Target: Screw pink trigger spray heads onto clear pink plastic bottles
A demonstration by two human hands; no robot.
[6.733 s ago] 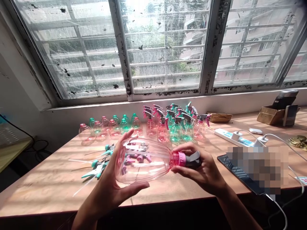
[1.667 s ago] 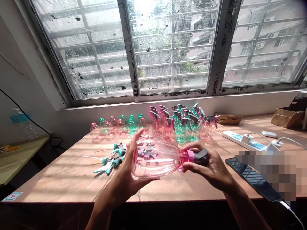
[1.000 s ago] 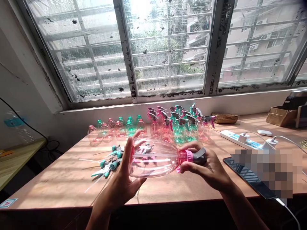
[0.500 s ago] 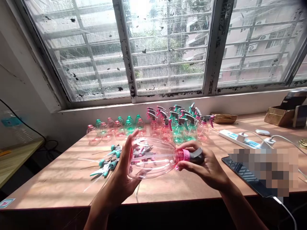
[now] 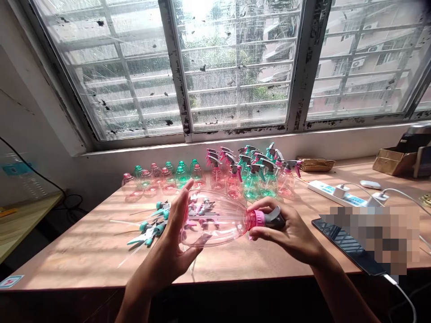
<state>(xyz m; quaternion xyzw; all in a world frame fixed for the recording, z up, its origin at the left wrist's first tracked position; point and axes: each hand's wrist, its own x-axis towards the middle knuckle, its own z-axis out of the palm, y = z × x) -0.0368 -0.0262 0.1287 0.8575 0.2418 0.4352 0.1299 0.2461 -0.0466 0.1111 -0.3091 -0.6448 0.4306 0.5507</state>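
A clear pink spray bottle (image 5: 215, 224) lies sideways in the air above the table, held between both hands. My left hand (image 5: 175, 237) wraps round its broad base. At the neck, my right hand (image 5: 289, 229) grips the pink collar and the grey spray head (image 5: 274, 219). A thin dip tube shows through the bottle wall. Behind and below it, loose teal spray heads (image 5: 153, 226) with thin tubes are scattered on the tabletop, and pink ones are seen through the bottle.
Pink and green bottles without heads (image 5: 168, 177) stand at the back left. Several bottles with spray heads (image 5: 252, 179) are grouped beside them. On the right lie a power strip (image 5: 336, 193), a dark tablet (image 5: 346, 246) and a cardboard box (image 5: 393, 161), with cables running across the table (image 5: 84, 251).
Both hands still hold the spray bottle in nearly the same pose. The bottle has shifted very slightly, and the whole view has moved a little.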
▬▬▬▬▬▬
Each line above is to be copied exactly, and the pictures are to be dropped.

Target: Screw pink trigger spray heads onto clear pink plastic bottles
A demonstration by two human hands; no robot.
[6.733 s ago] 
[1.667 s ago] 
[1.000 s ago] 
[0.500 s ago] 
[now] 
<state>(xyz m; quaternion xyzw; all in a world frame fixed for the recording, z up, its origin at the left wrist's first tracked position; point and axes: each hand's wrist, its own x-axis towards the middle knuckle, its own z-axis out of the palm, y = z × x) -0.0368 -0.0262 0.1287 0.8575 0.2418 0.4352 0.1299 0.2461 -0.0466 0.1111 -0.3091 -0.6448 0.4306 0.5507</state>
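A clear pink spray bottle (image 5: 215, 224) lies sideways in the air above the table, held between both hands. My left hand (image 5: 175, 237) wraps round its broad base. At the neck, my right hand (image 5: 289, 229) grips the pink collar and the grey spray head (image 5: 274, 219). A thin dip tube shows through the bottle wall. Behind and below it, loose teal spray heads (image 5: 153, 226) with thin tubes are scattered on the tabletop, and pink ones are seen through the bottle.
Pink and green bottles without heads (image 5: 168, 177) stand at the back left. Several bottles with spray heads (image 5: 252, 179) are grouped beside them. On the right lie a power strip (image 5: 336, 193), a dark tablet (image 5: 346, 246) and a cardboard box (image 5: 393, 161), with cables running across the table (image 5: 84, 251).
Both hands still hold the spray bottle in nearly the same pose. The bottle has shifted very slightly, and the whole view has moved a little.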

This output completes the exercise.